▶ _WHAT THE TASK ASKS_: Whatever the lines below say, output them exactly.

Excerpts from a dataset:

※

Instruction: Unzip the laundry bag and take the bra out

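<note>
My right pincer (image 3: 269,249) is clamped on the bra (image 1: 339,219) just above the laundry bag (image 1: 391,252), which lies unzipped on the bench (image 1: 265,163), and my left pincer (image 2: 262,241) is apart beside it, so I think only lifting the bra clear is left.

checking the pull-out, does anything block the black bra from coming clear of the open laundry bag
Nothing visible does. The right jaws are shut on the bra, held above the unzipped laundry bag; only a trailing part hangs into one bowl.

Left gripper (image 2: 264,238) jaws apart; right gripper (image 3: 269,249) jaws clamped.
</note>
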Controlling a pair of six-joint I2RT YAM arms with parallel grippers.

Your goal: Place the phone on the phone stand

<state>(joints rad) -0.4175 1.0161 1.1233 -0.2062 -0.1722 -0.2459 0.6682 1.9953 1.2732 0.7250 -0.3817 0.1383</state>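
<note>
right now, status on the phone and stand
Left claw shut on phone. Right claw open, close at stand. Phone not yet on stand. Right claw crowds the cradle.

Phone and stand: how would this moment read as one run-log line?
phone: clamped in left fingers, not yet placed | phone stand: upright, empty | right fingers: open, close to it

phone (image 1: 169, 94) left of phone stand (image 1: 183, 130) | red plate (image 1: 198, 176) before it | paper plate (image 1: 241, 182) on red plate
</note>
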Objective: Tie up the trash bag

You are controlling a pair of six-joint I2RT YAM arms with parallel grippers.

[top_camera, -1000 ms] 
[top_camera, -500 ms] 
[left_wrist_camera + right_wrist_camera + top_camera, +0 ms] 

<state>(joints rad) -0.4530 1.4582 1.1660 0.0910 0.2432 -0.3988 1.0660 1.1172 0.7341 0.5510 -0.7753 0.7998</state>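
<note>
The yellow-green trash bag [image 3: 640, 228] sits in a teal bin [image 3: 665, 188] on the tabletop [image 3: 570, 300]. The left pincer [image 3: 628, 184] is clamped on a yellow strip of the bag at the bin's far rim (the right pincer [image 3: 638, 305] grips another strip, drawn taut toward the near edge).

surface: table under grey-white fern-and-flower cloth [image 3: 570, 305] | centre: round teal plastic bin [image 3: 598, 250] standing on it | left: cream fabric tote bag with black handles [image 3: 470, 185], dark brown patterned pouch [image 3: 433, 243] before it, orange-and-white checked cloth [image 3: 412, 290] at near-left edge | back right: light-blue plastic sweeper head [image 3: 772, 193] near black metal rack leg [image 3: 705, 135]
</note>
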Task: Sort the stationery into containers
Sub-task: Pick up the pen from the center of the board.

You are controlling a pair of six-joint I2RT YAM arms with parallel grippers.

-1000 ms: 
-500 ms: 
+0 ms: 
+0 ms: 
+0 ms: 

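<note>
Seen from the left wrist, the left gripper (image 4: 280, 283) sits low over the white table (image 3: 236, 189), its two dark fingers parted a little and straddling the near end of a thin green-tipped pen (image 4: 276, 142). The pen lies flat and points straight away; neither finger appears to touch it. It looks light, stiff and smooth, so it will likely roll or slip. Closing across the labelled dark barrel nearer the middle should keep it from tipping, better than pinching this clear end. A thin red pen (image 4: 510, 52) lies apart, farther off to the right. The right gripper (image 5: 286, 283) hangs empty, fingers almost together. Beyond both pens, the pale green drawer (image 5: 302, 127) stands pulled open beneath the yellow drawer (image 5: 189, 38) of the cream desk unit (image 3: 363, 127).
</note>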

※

▶ _EXERCISE SOLUTION_:
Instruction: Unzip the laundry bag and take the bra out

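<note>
My right pincer (image 3: 269,249) is clamped on the bra (image 1: 339,219) just above the laundry bag (image 1: 391,252), which lies unzipped on the bench (image 1: 265,163), and my left pincer (image 2: 262,241) is apart beside it, so I think only lifting the bra clear is left.

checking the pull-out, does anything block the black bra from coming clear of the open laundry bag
Nothing visible does. The right jaws are shut on the bra, held above the unzipped laundry bag; only a trailing part hangs into one bowl.

Left gripper (image 2: 264,238) jaws apart; right gripper (image 3: 269,249) jaws clamped.
</note>
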Controlling a pair of six-joint I2RT YAM arms with parallel grippers.

Your goal: Place the phone on the phone stand

<state>(joints rad) -0.4175 1.0161 1.1233 -0.2062 -0.1722 -0.2459 0.6682 1.9953 1.2732 0.7250 -0.3817 0.1383</state>
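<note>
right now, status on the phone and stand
Left claw shut on phone. Right claw open, close at stand. Phone not yet on stand. Right claw crowds the cradle.

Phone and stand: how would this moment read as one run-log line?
phone: clamped in left fingers, not yet placed | phone stand: upright, empty | right fingers: open, close to it

phone (image 1: 169, 94) left of phone stand (image 1: 183, 130) | red plate (image 1: 198, 176) before it | paper plate (image 1: 241, 182) on red plate
</note>
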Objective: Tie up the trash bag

You are controlling a pair of six-joint I2RT YAM arms with parallel grippers.

[top_camera, -1000 ms] 
[top_camera, -500 ms] 
[left_wrist_camera + right_wrist_camera + top_camera, +0 ms] 

<state>(joints rad) -0.4530 1.4582 1.1660 0.0910 0.2432 -0.3988 1.0660 1.1172 0.7341 0.5510 -0.7753 0.7998</state>
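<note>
The yellow-green trash bag [image 3: 640, 228] sits in a teal bin [image 3: 665, 188] on the tabletop [image 3: 570, 300]. The left pincer [image 3: 628, 184] is clamped on a yellow strip of the bag at the bin's far rim (the right pincer [image 3: 638, 305] grips another strip, drawn taut toward the near edge).

surface: table under grey-white fern-and-flower cloth [image 3: 570, 305] | centre: round teal plastic bin [image 3: 598, 250] standing on it | left: cream fabric tote bag with black handles [image 3: 470, 185], dark brown patterned pouch [image 3: 433, 243] before it, orange-and-white checked cloth [image 3: 412, 290] at near-left edge | back right: light-blue plastic sweeper head [image 3: 772, 193] near black metal rack leg [image 3: 705, 135]
</note>
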Task: Sort the stationery into containers
Sub-task: Pick up the pen from the center of the board.

You are controlling a pair of six-joint I2RT YAM arms with parallel grippers.

-1000 ms: 
-500 ms: 
+0 ms: 
+0 ms: 
+0 ms: 

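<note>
Seen from the left wrist, the left gripper (image 4: 280, 283) sits low over the white table (image 3: 236, 189), its two dark fingers parted a little and straddling the near end of a thin green-tipped pen (image 4: 276, 142). The pen lies flat and points straight away; neither finger appears to touch it. It looks light, stiff and smooth, so it will likely roll or slip. Closing across the labelled dark barrel nearer the middle should keep it from tipping, better than pinching this clear end. A thin red pen (image 4: 510, 52) lies apart, farther off to the right. The right gripper (image 5: 286, 283) hangs empty, fingers almost together. Beyond both pens, the pale green drawer (image 5: 302, 127) stands pulled open beneath the yellow drawer (image 5: 189, 38) of the cream desk unit (image 3: 363, 127).
</note>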

Here the output is complete.